Die große Ingeniosität Callenbachs zeigt sich darin, dass er tatsächlich zu allen Aspekten des menschlichen Wirtschaftens und Lebens interessante und nicht selten überzeugende Gegenentwürfe anbieten kann, die auch noch durch einen gemeinsamen Geist, eine Art ökotopianischen "Spirit", getragen und zusammengehalten werden. Nachsehen muss man es Callebach, dass sein ökotopisches Ideal von 1975 auch noch einige Aspekte seiner Zeit enthält, die aus der (damals noch existierenden) sozialistischen Welt stammen und eigentlich dem libertären und der individuellen Entwicklung verpflichteten Geist Ökotopias widersprechen; so etwa die wohl von der Kulturrevolution im damaligen China inspirierte "Kritik" des Einzelnen durch das Kollektiv und auch noch andere, ähnliche, Praktiken, in denen das Kollektiv dem einzelnen doch sehr auf die "Pelle rückt", und die in anderen Kontexten wohl als Nötigung bezeichnet würden.
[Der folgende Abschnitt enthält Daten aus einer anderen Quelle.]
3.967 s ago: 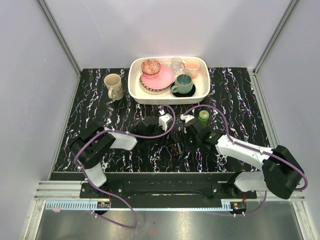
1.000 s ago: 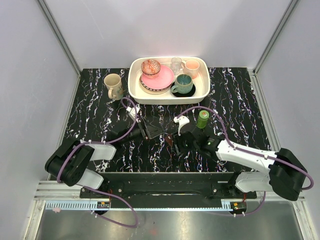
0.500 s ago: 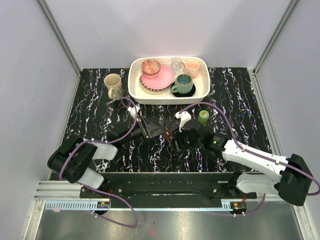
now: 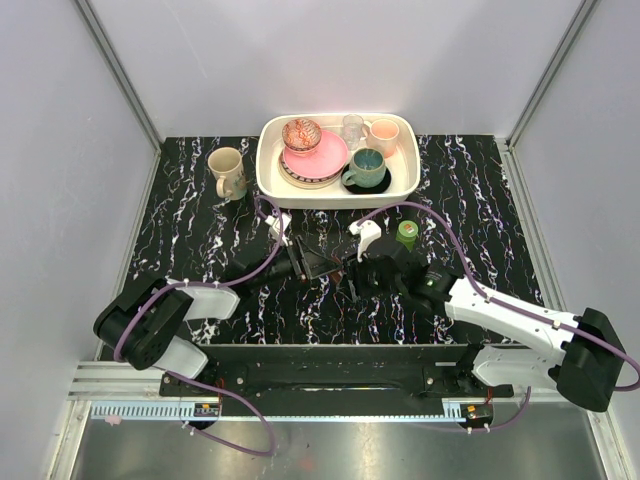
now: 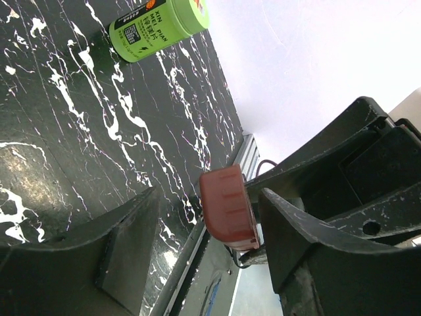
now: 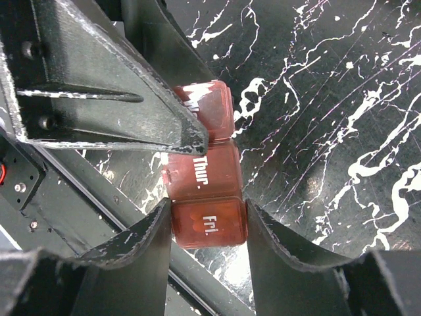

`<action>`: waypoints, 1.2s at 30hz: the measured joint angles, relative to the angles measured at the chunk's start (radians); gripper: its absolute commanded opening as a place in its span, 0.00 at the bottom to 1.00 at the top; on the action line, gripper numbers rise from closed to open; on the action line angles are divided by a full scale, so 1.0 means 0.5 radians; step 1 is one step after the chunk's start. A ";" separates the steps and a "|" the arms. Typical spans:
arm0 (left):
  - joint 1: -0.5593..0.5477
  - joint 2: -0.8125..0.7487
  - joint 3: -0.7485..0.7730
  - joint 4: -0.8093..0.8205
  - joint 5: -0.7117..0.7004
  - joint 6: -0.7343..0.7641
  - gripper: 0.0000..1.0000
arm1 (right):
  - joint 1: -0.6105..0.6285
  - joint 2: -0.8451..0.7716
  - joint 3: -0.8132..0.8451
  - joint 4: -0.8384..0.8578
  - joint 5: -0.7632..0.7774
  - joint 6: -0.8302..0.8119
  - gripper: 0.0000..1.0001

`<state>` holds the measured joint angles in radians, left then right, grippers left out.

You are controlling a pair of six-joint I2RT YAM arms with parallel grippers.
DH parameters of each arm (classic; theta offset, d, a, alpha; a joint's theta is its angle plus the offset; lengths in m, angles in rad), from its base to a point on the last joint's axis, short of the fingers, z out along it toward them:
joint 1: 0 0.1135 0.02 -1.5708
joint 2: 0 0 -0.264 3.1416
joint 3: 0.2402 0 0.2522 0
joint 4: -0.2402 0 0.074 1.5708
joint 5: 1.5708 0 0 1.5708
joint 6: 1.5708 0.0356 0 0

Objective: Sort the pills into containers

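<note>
We see the left gripper (image 5: 209,197) has slid toward three o'clock since half a second ago, and its jaws now stand wide astride one end of the pill case (image 6: 205,172) without pinching it. The right gripper (image 6: 207,209) is clamped on the case's "Fri." cell, next to "Thur.", at six o'clock of the white tray (image 4: 264,175). The green bottle (image 5: 158,23) reads "XIN MEI".

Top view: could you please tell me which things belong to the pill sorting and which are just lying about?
Job: case, held by the right hand; left hand open around it; green bottle, possibly the pills.
Lying about: beige mug; tray of crockery.
</note>
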<state>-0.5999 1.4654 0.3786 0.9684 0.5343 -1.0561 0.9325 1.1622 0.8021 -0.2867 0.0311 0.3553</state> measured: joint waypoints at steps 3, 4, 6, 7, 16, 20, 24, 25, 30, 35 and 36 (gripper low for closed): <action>-0.011 0.000 0.006 -0.006 -0.017 0.003 0.56 | 0.002 0.000 0.007 0.001 -0.013 -0.001 0.30; -0.018 0.000 0.011 -0.011 -0.023 0.005 0.55 | 0.004 0.000 0.008 0.001 -0.022 -0.001 0.30; -0.024 0.000 0.022 -0.017 -0.028 0.005 0.52 | 0.005 0.001 0.010 0.000 -0.034 -0.001 0.30; -0.027 0.000 0.025 -0.018 -0.029 0.003 0.51 | 0.006 0.001 0.011 0.000 -0.034 -0.002 0.30; -0.040 0.002 0.039 0.002 -0.031 -0.031 0.26 | 0.011 0.008 0.011 -0.001 -0.034 -0.008 0.31; -0.050 0.013 0.038 0.080 -0.031 -0.082 0.17 | 0.026 0.011 0.014 0.000 -0.034 -0.020 0.31; -0.050 0.056 0.000 0.208 -0.040 -0.145 0.13 | 0.027 0.012 0.021 0.000 -0.034 -0.022 0.33; -0.050 0.067 -0.008 0.235 -0.043 -0.160 0.13 | 0.027 0.012 0.021 0.000 -0.034 -0.022 0.35; -0.056 0.113 -0.026 0.336 -0.051 -0.213 0.12 | 0.027 0.012 0.024 -0.002 -0.032 -0.022 0.60; -0.061 0.120 -0.026 0.383 -0.050 -0.219 0.12 | 0.027 0.012 0.037 -0.003 -0.037 -0.011 0.74; -0.063 0.120 -0.026 0.388 -0.050 -0.219 0.12 | 0.027 0.012 0.042 -0.004 -0.044 -0.014 0.75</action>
<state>-0.6315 1.5253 0.3656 1.1622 0.5091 -1.1656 0.9463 1.1683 0.8230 -0.2886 0.0090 0.3481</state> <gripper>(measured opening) 0.332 0.702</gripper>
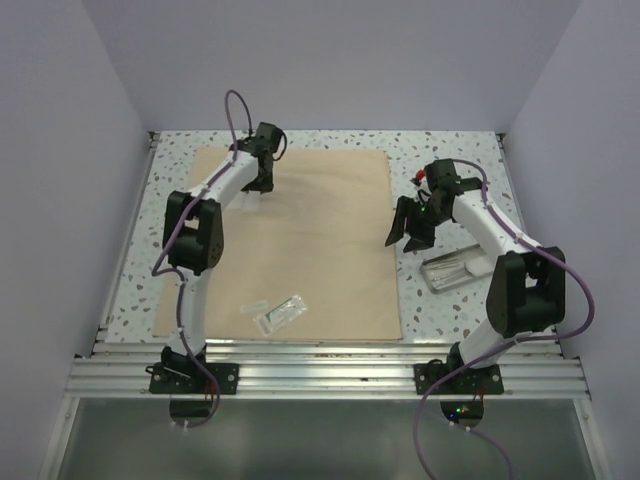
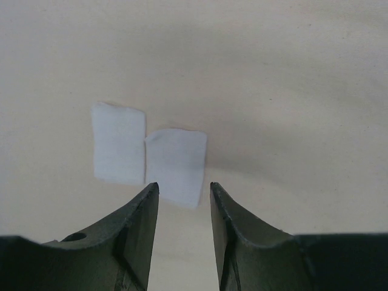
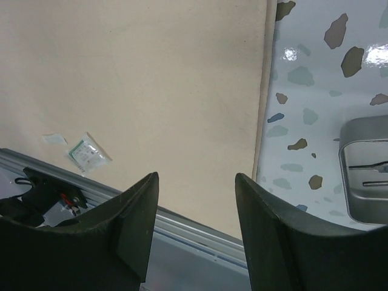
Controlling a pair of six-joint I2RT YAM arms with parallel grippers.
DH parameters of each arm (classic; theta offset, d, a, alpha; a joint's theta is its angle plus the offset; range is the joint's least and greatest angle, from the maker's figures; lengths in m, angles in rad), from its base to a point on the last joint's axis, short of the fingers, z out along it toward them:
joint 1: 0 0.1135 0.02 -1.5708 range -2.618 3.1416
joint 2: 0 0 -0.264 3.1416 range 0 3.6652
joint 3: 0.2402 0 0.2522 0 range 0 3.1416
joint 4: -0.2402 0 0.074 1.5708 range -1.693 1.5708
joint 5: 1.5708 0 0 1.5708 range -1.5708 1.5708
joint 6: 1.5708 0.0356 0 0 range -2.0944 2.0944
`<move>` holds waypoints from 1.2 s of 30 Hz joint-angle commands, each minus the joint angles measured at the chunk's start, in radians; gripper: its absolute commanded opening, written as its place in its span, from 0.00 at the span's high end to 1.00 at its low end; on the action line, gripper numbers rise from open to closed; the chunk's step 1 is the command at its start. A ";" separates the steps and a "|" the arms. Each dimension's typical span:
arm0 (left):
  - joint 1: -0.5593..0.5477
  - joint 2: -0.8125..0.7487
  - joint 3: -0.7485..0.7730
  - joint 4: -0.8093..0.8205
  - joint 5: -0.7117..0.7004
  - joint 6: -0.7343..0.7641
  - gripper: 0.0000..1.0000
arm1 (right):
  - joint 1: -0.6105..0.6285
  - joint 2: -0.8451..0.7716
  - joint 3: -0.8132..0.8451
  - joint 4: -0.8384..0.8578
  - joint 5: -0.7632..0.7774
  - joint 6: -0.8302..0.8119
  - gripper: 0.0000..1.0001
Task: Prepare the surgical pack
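Observation:
The surgical pack (image 1: 310,250) lies unfolded as a big flat tan square sheet, which fills the left wrist view (image 2: 273,91) and most of the right wrist view (image 3: 151,85). Two small white gauze squares (image 2: 118,142) (image 2: 176,163) lie side by side on its far left part. My left gripper (image 2: 183,188) (image 1: 262,185) points down at them, open, with its fingertips at the near edge of the right square and nothing between them. My right gripper (image 3: 197,177) (image 1: 410,235) hangs open and empty above the sheet's right edge.
A clear plastic pouch (image 1: 280,312) (image 3: 88,153) lies on the sheet near its front edge. A small shiny metal tray (image 1: 455,270) (image 3: 367,170) holding instruments sits on the speckled table to the right of the sheet. An aluminium rail (image 1: 320,365) runs along the table's front.

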State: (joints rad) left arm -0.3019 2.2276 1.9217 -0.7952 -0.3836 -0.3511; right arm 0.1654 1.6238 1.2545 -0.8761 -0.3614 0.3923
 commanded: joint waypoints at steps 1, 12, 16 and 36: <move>-0.055 0.064 0.103 -0.075 -0.158 -0.035 0.57 | 0.003 0.001 0.006 0.019 -0.040 -0.043 0.43; -0.091 0.138 0.115 -0.134 -0.247 -0.077 0.55 | 0.003 -0.015 -0.058 0.045 -0.054 -0.043 0.43; -0.089 0.155 0.117 -0.125 -0.250 -0.068 0.55 | 0.003 -0.015 -0.067 0.048 -0.057 -0.041 0.43; -0.040 0.181 0.091 -0.072 -0.184 -0.042 0.64 | 0.002 -0.015 -0.073 0.049 -0.056 -0.040 0.43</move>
State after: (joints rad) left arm -0.3649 2.3917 2.0106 -0.9012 -0.5819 -0.4000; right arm 0.1654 1.6241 1.1755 -0.8429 -0.3965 0.3656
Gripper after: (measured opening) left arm 0.367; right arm 0.572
Relativ flüssig ist "Ökotopia" zu lesen, weil es trotz ausführlicher "Reportage" der dortigen Lebensumstände auch die persönlichen Reflexionen seines Helden, des Journalisten William Weston, widergibt, und dessen Reisebericht nicht nur durch eine Liebesgeschichte bereichert sondern auch durch die glaubhafte Schilderung seiner persönlichen psychologischen Entwicklung mit einer erzählerischen Struktur ausgestattet wird.